Column: Apple iPads on the Brooklyn Bridge
A couple of weeks ago, I took part in one of my all-time favorite New York activities - I walked across the Brooklyn Bridge.
And I noticed something that’s become extremely common, at least here in the Big Apple - tourists really like taking pictures and shooting videos with iPads. I see it on the subway, in restaurants, at the museum, and just about everywhere else.
This is just one symbol among many (like how much babies seem to enjoy using them) of just how popular tablet computers have become since Apple released the iconic iPad in 2010.
In fact, just this week, the Consumer Electronics Association said it expects tablets to comprise 80% of all computers sold by 2017.

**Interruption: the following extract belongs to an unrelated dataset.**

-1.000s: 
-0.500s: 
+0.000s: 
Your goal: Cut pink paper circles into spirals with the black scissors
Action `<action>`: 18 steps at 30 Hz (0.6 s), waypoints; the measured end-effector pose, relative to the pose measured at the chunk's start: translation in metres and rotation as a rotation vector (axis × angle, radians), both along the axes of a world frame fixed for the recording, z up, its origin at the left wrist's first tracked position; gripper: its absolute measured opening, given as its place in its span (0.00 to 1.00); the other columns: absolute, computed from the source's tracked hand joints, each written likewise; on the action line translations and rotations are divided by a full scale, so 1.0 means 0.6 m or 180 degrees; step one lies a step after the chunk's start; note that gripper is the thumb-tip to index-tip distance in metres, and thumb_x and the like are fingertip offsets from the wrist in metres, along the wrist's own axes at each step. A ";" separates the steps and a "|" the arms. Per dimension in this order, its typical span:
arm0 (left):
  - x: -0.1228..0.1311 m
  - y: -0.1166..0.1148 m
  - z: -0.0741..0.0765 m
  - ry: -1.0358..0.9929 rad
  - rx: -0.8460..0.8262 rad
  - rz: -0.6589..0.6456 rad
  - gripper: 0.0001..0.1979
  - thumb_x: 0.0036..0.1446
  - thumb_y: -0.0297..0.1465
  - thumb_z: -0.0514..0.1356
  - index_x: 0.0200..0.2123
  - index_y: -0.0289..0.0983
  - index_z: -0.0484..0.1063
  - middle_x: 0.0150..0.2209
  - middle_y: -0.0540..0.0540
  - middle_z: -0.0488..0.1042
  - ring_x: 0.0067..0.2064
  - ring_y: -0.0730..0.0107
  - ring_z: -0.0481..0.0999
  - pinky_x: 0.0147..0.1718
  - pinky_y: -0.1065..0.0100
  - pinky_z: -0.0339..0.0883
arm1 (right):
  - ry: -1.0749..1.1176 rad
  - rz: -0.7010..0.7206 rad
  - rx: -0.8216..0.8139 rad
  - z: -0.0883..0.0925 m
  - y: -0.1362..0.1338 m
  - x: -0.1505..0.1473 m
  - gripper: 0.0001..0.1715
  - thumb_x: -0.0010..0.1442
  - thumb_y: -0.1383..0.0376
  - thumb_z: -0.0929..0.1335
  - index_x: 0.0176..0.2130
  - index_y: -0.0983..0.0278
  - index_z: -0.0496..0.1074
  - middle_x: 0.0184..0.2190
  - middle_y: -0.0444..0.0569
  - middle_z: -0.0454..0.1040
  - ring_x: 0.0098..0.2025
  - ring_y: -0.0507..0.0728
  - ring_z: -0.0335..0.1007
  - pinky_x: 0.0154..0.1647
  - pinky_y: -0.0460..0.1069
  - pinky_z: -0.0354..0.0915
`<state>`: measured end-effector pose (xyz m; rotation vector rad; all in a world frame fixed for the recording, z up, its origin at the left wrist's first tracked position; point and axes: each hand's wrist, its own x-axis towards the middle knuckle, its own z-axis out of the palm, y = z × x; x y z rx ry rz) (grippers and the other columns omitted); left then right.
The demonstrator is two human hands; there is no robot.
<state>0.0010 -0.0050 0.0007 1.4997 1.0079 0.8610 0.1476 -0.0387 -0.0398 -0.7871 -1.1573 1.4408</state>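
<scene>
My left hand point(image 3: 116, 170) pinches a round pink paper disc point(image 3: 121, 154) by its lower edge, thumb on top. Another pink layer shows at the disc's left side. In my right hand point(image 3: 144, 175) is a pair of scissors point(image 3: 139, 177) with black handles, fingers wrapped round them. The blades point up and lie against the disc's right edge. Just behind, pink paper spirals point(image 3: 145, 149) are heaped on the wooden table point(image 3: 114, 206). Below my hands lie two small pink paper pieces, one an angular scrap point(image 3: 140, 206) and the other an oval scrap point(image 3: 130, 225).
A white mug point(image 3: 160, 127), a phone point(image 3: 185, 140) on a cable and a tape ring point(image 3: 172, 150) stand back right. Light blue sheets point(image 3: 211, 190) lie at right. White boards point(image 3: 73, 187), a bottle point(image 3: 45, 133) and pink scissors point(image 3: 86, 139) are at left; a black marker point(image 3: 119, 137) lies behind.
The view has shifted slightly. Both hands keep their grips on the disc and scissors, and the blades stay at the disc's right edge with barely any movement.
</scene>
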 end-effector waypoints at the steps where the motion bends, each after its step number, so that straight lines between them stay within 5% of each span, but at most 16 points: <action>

Think about that - for every one traditional PC sold, there could be four tablets.
That seems outrageous for a product category that for all intents and purposes is less than four years old.
However, the popularity of tablets makes perfect sense.
Outside of the office, our computing activities mostly revolve around using Internet applications like Facebook and Netflix and email, all of which are easily accomplished on a tablet.
And in many ways, a tablet is actually far superior to a PC for common tasks. Tablets are smaller, less expensive, and are far easier to use. Additionally, relative to laptops, they are far more portable, and in many cases, have superior battery life.
For now, PCs will remain widely used, but don’t be surprised if that market is on the verge of extinction within 10 years.